> **TASK INSTRUCTIONS**: A faithful transcription of all the data is required.

------ DATA FOR REVIEW ------

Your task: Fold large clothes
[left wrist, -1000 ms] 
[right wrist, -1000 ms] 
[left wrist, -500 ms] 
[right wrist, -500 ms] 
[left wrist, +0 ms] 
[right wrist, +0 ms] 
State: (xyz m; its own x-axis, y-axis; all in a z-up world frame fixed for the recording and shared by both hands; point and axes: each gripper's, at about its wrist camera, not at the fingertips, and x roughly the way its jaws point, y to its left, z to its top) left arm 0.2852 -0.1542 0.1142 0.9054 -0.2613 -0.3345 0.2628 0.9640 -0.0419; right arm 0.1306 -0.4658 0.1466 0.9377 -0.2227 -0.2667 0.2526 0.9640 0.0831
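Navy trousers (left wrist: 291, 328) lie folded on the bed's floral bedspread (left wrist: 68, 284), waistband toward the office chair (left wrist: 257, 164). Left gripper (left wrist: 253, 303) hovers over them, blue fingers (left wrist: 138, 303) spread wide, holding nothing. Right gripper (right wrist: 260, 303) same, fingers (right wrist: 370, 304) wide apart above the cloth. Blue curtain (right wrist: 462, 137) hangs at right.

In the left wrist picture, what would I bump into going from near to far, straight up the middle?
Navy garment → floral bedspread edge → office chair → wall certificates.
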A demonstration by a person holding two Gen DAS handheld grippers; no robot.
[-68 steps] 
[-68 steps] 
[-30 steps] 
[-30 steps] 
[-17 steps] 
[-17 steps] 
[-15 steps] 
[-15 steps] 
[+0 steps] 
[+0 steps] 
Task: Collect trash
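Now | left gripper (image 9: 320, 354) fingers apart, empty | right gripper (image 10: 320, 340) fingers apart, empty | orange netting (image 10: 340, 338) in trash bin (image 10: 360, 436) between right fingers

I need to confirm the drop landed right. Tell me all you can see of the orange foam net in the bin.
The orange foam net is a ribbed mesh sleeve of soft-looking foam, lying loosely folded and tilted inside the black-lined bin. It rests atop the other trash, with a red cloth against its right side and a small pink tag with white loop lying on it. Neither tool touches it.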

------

> **RESPONSE AREA**:
Your task: Fold large clothes
[left wrist, -1000 ms] 
[right wrist, -1000 ms] 
[left wrist, -500 ms] 
[right wrist, -500 ms] 
[left wrist, +0 ms] 
[right wrist, +0 ms] 
State: (xyz m; its own x-axis, y-axis; all in a z-up world frame fixed for the recording and shared by both hands; point and axes: each gripper's, at about its wrist camera, not at the fingertips, and x roughly the way its jaws point, y to its left, z to its top) left arm 0.2852 -0.1542 0.1142 0.9054 -0.2613 -0.3345 0.2628 0.9640 -0.0419; right arm 0.1306 -0.4658 0.1466 0.9377 -0.2227 -0.2667 0.2526 0.9640 0.0831
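Navy trousers (left wrist: 291, 328) lie folded on the bed's floral bedspread (left wrist: 68, 284), waistband toward the office chair (left wrist: 257, 164). Left gripper (left wrist: 253, 303) hovers over them, blue fingers (left wrist: 138, 303) spread wide, holding nothing. Right gripper (right wrist: 260, 303) same, fingers (right wrist: 370, 304) wide apart above the cloth. Blue curtain (right wrist: 462, 137) hangs at right.

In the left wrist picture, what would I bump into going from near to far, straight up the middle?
Navy garment → floral bedspread edge → office chair → wall certificates.
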A demonstration by a person holding two Gen DAS handheld grippers; no robot.
[-68 steps] 
[-68 steps] 
[-30 steps] 
[-30 steps] 
[-17 steps] 
[-17 steps] 
[-15 steps] 
[-15 steps] 
[+0 steps] 
[+0 steps] 
Task: Collect trash
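Now | left gripper (image 9: 320, 354) fingers apart, empty | right gripper (image 10: 320, 340) fingers apart, empty | orange netting (image 10: 340, 338) in trash bin (image 10: 360, 436) between right fingers

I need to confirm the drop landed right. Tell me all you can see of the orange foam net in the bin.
The orange foam net is a ribbed mesh sleeve of soft-looking foam, lying loosely folded and tilted inside the black-lined bin. It rests atop the other trash, with a red cloth against its right side and a small pink tag with white loop lying on it. Neither tool touches it.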

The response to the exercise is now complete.